They had started at 0900, five freakin’ hours! Five hours to do a three hour inspection? Oh, man, and my kids would be getting off the bus in a little over an hour. It was after 1400 and I had yet to get any really good and restful sleep.

I finally got to bed around 1425 and it seemed like I had just gotten to sleep when I felt little fingers prying my eyes open. “Daddy, are you awake?” The clock said 1545

I managed to doze for another hour or so with frequent interruptions by one child or another with their “emergency” that needed my attention right away. Eventually it was so clear that I was done sleeping that I had no choice but to get out of bed and get ready for work.

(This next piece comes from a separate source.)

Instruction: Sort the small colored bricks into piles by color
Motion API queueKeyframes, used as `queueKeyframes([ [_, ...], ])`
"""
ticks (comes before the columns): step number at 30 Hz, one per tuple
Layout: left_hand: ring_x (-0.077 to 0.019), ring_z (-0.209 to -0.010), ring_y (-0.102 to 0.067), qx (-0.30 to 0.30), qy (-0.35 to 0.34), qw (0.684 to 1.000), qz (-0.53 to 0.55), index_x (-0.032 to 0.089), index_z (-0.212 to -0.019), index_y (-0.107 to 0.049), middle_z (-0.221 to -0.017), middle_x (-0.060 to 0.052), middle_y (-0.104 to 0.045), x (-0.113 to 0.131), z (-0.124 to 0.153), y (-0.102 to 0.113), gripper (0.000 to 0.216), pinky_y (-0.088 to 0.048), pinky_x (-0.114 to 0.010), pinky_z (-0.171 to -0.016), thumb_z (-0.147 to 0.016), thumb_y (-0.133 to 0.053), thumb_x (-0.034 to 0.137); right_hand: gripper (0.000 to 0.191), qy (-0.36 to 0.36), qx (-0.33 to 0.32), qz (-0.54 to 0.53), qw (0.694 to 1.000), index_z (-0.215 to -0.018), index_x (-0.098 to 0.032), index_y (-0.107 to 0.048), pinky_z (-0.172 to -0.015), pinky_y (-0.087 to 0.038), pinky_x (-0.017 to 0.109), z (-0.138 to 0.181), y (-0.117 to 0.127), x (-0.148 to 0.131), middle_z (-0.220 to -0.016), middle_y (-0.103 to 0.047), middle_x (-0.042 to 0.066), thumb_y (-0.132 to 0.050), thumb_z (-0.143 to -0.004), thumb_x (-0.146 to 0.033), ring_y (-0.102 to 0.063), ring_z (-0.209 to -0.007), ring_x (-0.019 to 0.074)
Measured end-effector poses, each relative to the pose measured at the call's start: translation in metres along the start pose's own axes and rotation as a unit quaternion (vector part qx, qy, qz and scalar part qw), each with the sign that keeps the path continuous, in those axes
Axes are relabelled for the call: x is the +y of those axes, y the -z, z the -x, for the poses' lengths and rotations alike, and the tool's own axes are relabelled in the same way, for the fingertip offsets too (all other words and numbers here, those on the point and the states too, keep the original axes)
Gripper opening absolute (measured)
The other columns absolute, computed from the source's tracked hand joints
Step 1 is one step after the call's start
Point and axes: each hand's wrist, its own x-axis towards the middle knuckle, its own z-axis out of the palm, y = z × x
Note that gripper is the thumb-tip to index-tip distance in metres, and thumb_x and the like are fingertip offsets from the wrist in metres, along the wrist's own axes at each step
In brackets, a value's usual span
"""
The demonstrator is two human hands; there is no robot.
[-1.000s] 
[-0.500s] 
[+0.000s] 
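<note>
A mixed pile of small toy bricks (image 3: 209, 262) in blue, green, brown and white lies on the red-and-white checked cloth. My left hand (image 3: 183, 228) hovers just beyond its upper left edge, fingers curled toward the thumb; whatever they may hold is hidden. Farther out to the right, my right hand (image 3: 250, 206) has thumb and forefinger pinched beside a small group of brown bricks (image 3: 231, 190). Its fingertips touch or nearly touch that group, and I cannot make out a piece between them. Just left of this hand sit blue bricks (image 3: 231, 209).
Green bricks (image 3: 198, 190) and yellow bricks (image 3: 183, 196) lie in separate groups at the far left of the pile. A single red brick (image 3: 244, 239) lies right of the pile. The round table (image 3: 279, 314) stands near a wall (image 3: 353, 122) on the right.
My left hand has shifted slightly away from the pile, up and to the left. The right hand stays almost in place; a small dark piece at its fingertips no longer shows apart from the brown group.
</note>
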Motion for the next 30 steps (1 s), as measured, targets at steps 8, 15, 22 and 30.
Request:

Just an awful days sleep. It’s going to be a difficult night.


Medic 2 - End of the night shift

September 30, 2005

The weather last night was perfect. Cool enough that I was comfortable with just a light fleece jacket and delightfully clear. I did not, however, get to spend much of my free time along the shore. Too much work that needed to be done in station for “joyriding” and by the time I was finished with that work my energy level was starting to ebb and I just wanted the night to be over so I could head home.

Only one transport last night but it resulted in me getting grief from the physician at the ED that we transported to at the university hospital down the coast.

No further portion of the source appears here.